Fig. 3: Discovery of C. ipecacuanha and A. salviifolium protoemetine biosynthetic genes.
From: Ipecac alkaloid biosynthesis in two evolutionarily distant plants
a, The complete pathway leading to protoemetine (8). Molecules in parentheses are hypothesized unstable intermediates that were not detected by LC–MS. Aldehydes 7 and 8 were only detected in traces by LC–MS; instead, the corresponding alcohols 9 and 10 were detected. Peak identities were confirmed by comparing to standards (full MS characterization in Supplementary Figs. 5 and 7; NMR characterization of protoemetine standard in Supplementary Fig. 26), except 10-O-demethylprotoemetinol, which was identified on the basis of MS2 fragmentation (Supplementary Fig. 11). Spont., spontaenous. b, LC–MS peak areas of products in N. benthamiana upon expression of indicated C. ipecacuanha pathway genes and infiltration of a synthetically generated mixture of DAII (4a) and DAI (4b). Data are the mean ± s.e.m. of n = 3 biological replicates; dots are single data points. c, LC–MS peak areas of products in N. benthamiana upon expression of indicated A. salviifolium pathway genes and infiltration of synthetically generated mixture of DAIIA (5a) and DAIA (5b).
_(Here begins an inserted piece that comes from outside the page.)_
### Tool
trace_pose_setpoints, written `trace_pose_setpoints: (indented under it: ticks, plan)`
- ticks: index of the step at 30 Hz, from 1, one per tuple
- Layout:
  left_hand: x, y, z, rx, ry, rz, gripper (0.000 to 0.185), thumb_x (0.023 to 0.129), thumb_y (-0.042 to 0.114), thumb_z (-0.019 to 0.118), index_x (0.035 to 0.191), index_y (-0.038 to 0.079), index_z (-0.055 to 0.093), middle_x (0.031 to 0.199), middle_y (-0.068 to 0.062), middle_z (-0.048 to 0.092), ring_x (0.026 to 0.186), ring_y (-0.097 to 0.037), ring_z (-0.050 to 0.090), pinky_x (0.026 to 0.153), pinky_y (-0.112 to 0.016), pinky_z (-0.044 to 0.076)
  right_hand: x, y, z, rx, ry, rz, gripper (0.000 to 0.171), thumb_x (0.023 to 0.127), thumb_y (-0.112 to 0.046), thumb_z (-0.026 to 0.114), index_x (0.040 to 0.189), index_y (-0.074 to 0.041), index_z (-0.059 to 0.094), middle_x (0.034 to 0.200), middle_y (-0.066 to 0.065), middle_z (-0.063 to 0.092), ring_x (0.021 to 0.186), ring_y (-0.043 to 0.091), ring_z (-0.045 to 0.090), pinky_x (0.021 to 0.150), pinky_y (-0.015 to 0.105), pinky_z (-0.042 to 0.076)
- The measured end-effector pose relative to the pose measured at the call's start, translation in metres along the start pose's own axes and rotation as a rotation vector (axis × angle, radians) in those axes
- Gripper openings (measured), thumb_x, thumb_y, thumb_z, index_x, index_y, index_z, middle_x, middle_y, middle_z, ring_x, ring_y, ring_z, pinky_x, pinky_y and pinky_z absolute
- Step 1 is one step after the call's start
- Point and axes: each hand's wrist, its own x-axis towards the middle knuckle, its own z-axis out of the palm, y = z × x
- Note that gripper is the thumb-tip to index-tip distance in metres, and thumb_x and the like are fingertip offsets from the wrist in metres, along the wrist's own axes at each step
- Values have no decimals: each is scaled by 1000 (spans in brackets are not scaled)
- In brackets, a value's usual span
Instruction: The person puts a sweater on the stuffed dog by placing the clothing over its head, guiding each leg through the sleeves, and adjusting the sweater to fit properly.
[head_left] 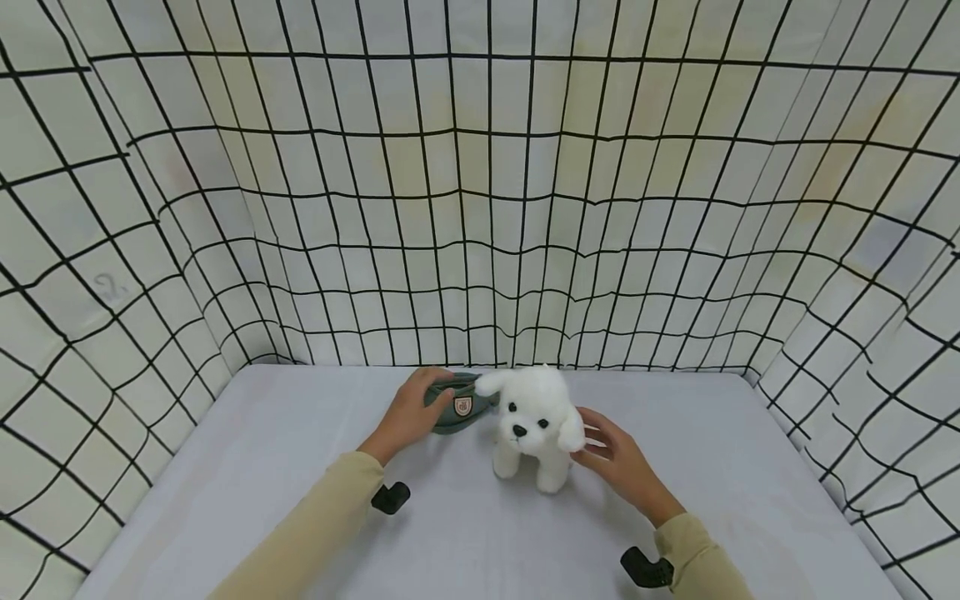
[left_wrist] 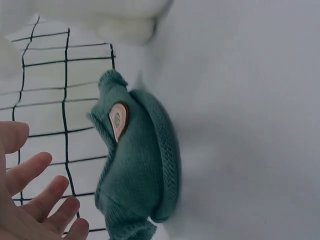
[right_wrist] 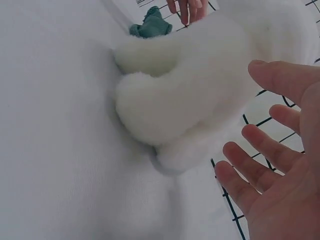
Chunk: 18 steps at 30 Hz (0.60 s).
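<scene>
neither hand grips anything. my left hand point(head_left: 408, 417) lies with fingers relaxed and spread against the small green knitted cap with a shield badge point(head_left: 456, 402); the wrist view shows a gap between fingers and knit, so contact is uncertain. my right hand point(head_left: 618, 461) is open too, fingers spread just beside the white fluffy plush dog point(head_left: 534, 423), at its flank, near touching.

progress, as i judge it: cap not on the dog, nothing lifted; picking up and fitting remain.

dog stands upright on four legs on the pale grey table top point(head_left: 300, 467), face toward me, body running away toward the black-gridded white backdrop point(head_left: 480, 208). cap lies flat just left of the dog's head, badge toward me, long axis roughly left-right.
</scene>
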Motion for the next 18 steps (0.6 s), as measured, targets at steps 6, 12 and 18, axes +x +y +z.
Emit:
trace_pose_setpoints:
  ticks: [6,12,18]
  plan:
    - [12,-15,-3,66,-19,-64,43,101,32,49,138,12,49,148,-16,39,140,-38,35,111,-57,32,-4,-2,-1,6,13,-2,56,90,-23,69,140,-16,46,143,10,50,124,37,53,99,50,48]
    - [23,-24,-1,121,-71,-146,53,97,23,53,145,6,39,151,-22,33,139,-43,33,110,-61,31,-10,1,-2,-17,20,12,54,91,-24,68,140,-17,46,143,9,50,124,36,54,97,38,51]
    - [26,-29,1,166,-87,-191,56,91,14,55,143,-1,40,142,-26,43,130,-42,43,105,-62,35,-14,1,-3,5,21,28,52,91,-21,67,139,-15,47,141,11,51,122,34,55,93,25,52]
Data are the mean ± s.e.m. of n = 3 biological replicates; dots are single data points. d, The EIC for protoemetinol upon expression of indicated C. ipecacuanha pathway genes (blue) or A. salviifolium pathway genes (magenta) and authentic standard (black). e, MS2 fragmentation for the corresponding peaks shown in d, confirming the peak as protoemetinol. Synthesis of the protoemetinol standard is described in the Supplementary Methods. Results of additional gene combinations are shown in Extended Data Figs. 4 and 6.